Problem requirements
For the entries below, the result should be an exact transcription of the lines from the one with "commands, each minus" up to and including the one with "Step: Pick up", and only those.

----- Data listing -----

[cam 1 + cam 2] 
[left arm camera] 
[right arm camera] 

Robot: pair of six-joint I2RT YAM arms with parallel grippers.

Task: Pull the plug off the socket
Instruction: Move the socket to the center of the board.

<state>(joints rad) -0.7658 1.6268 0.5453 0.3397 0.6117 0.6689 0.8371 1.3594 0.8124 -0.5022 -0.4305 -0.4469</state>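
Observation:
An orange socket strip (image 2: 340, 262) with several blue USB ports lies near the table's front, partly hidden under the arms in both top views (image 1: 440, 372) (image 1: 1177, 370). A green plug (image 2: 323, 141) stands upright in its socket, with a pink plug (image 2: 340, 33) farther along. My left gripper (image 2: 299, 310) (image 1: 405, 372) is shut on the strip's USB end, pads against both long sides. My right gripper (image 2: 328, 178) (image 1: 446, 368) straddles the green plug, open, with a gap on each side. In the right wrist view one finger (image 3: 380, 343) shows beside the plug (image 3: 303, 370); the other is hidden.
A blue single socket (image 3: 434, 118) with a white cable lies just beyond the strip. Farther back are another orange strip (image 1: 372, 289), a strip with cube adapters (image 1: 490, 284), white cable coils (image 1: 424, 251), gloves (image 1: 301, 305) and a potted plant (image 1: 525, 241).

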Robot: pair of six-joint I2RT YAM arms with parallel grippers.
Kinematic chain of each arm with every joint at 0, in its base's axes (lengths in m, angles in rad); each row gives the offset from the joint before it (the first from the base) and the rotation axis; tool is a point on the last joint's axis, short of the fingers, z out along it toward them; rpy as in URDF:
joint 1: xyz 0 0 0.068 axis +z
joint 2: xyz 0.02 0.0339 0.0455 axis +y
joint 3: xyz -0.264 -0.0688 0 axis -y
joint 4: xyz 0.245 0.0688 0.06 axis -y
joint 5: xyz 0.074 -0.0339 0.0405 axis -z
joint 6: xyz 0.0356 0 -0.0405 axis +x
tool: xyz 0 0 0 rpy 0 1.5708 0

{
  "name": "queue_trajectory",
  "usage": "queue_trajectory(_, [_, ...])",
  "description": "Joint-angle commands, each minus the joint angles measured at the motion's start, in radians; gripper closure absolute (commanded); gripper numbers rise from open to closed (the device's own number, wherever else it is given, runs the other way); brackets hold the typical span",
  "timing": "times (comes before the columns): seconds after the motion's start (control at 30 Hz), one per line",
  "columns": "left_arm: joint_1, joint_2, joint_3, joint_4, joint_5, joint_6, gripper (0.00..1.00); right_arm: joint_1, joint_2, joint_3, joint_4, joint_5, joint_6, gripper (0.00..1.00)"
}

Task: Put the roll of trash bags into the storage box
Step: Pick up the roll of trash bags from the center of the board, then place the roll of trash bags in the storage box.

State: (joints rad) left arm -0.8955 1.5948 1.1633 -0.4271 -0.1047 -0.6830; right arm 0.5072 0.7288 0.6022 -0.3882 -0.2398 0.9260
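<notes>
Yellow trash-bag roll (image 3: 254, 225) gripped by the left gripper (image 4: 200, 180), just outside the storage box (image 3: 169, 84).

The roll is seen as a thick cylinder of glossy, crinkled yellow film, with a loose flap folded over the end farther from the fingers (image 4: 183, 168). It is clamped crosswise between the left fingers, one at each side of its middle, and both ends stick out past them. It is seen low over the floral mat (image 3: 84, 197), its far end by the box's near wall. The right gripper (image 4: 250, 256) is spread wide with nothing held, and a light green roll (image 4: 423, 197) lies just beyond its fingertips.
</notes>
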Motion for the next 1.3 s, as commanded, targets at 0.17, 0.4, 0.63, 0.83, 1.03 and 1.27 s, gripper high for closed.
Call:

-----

Solution
  "description": "Joint-angle commands, each minus the joint angles measured at the motion's start, in radians; gripper closure absolute (commanded); gripper numbers rise from open to closed (the device's own number, wherever else it is given, runs the other way); brackets hold the typical span",
  "timing": "times (comes before the columns): seconds after the motion's start (control at 30 Hz), one per line",
  "columns": "left_arm: joint_1, joint_2, joint_3, joint_4, joint_5, joint_6, gripper (0.00..1.00); right_arm: joint_1, joint_2, joint_3, joint_4, joint_5, joint_6, gripper (0.00..1.00)"
}

Task: Put the roll of trash bags into the storage box
Step: Pick up the roll of trash bags from the center of the board, then place the roll of trash bags in the storage box.

The answer is now complete.